> Problem statement:
Your task is to restate word for word the lines in the material below, from the one with "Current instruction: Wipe" up to and including the one with "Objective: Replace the". Do not carry over the pictures.

> Input records:
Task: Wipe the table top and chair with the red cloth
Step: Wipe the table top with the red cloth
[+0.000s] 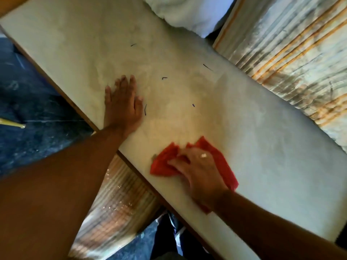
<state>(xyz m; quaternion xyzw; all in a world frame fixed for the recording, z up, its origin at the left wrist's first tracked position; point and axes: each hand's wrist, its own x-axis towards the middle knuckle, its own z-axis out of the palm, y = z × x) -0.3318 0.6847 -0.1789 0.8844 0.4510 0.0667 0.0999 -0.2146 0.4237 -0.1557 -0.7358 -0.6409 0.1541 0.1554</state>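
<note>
A pale, dusty table top runs diagonally from upper left to lower right. My right hand presses a crumpled red cloth flat on it near the table's front edge, fingers gripping the folds. My left hand lies flat on the table to the upper left of the cloth, palm down, fingers spread, holding nothing. Small dark pen-like marks dot the surface between and beyond the hands. No chair is clearly visible.
A corrugated metal sheet borders the table's far side. A white bundle of fabric sits at the top. Below the front edge are another ribbed panel and a dark blue speckled floor.
</note>
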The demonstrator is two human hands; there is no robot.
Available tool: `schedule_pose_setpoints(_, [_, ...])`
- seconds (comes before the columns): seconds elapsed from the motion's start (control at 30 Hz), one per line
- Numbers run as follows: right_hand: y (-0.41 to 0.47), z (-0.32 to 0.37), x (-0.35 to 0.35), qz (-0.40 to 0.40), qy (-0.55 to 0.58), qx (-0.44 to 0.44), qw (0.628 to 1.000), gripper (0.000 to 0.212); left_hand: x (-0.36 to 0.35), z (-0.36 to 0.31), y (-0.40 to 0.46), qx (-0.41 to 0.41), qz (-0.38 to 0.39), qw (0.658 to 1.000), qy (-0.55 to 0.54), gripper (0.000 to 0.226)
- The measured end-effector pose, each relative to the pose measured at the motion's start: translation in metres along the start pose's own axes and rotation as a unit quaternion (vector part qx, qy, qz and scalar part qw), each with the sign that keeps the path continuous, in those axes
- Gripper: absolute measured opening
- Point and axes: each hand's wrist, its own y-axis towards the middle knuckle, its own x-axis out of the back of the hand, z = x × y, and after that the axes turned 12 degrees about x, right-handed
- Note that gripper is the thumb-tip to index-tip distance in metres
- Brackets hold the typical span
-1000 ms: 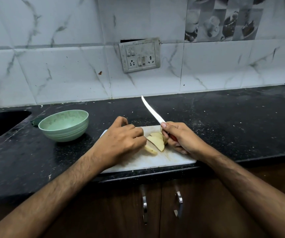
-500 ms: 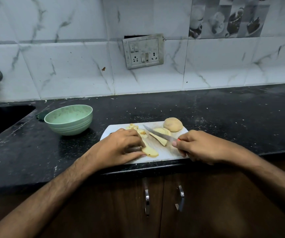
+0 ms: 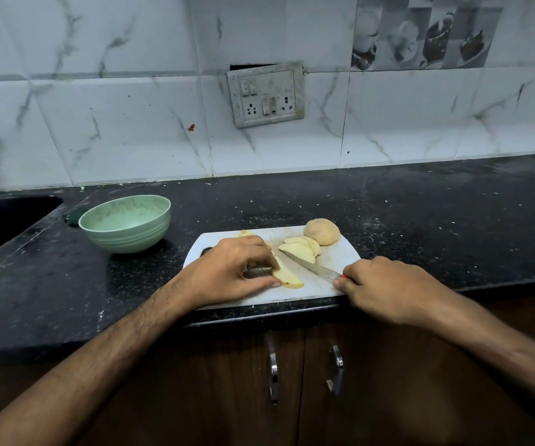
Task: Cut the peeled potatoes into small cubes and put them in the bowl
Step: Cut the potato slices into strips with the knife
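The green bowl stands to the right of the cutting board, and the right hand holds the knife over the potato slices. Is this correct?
Not quite. The head view shows the green bowl to the left of the cutting board, not the right. The rest stands: the right hand holds the knife over the potato slices.

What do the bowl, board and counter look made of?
Bowl: pale green with a matte, speckled finish and ribbed sides, likely plastic or melamine, though ceramic is possible. Board: white, thin, with rounded corners and scuffs, probably plastic. Counter: black polished stone with fine flecks, seemingly granite.
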Motion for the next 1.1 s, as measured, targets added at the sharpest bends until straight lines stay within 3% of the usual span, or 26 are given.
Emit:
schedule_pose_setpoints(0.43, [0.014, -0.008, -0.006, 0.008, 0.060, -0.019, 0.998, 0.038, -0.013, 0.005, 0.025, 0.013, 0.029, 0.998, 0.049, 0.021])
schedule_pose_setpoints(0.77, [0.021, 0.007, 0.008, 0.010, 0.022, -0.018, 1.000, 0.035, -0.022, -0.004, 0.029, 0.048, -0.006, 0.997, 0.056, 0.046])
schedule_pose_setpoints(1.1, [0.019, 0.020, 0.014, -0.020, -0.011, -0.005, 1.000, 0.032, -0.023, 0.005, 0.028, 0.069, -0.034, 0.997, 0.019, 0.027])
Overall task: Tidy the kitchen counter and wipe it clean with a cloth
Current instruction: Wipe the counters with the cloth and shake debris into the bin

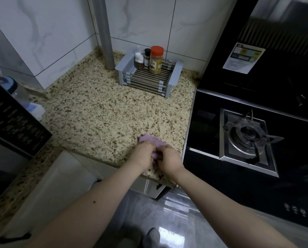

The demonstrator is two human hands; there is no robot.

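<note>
A small pale purple cloth (151, 141) lies bunched on the speckled granite counter (103, 111), near its front edge and close to the stove. Both of my hands meet on it. My left hand (142, 154) grips its left part with curled fingers. My right hand (169, 159) pinches the cloth's near side, and the two hands hide most of the fabric. At the back of the counter stands a grey dish rack (130, 68) holding an orange-lidded spice jar (156, 59), a dark-capped bottle (146, 58) and a small white-topped jar (138, 59).
A black gas stove (248, 136) with one burner borders the counter on the right, under a black range hood (267, 56). A grey pipe (105, 33) rises in the back corner. A black appliance (15, 120) and a water bottle (17, 90) stand at the left.
</note>
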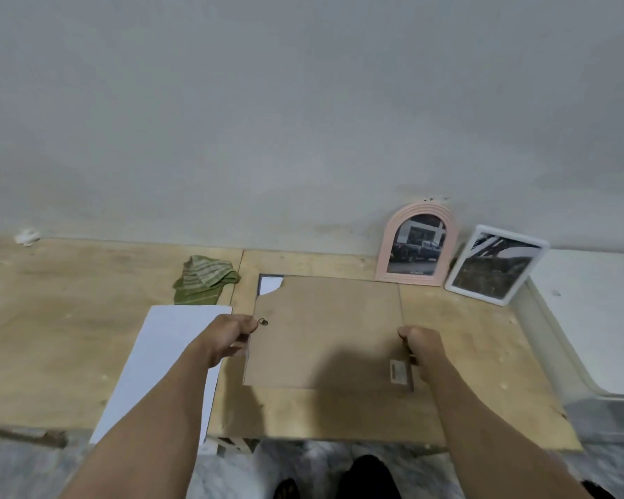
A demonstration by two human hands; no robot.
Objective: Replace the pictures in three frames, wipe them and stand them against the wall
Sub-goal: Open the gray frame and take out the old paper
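We are on the third frame [325,329], face down between our hands: left hand [227,336] and right hand [424,345] grip its side edges. Next, we judge, comes seating its skewed backing board.

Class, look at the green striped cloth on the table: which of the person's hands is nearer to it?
Left. The left hand grips the frame back's left edge, just below and right of the green striped cloth. The right hand grips the opposite edge, much farther right.

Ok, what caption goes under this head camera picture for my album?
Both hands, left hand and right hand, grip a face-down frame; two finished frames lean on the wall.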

> Expected answer:
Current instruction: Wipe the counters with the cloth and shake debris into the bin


The demonstrator is two human hands; there is no robot.

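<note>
A small pale purple cloth (151, 141) lies bunched on the speckled granite counter (103, 111), near its front edge and close to the stove. Both of my hands meet on it. My left hand (142, 154) grips its left part with curled fingers. My right hand (169, 159) pinches the cloth's near side, and the two hands hide most of the fabric. At the back of the counter stands a grey dish rack (130, 68) holding an orange-lidded spice jar (156, 59), a dark-capped bottle (146, 58) and a small white-topped jar (138, 59).
A black gas stove (248, 136) with one burner borders the counter on the right, under a black range hood (267, 56). A grey pipe (105, 33) rises in the back corner. A black appliance (15, 120) and a water bottle (17, 90) stand at the left.
</note>
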A demonstration by two human hands; no robot.
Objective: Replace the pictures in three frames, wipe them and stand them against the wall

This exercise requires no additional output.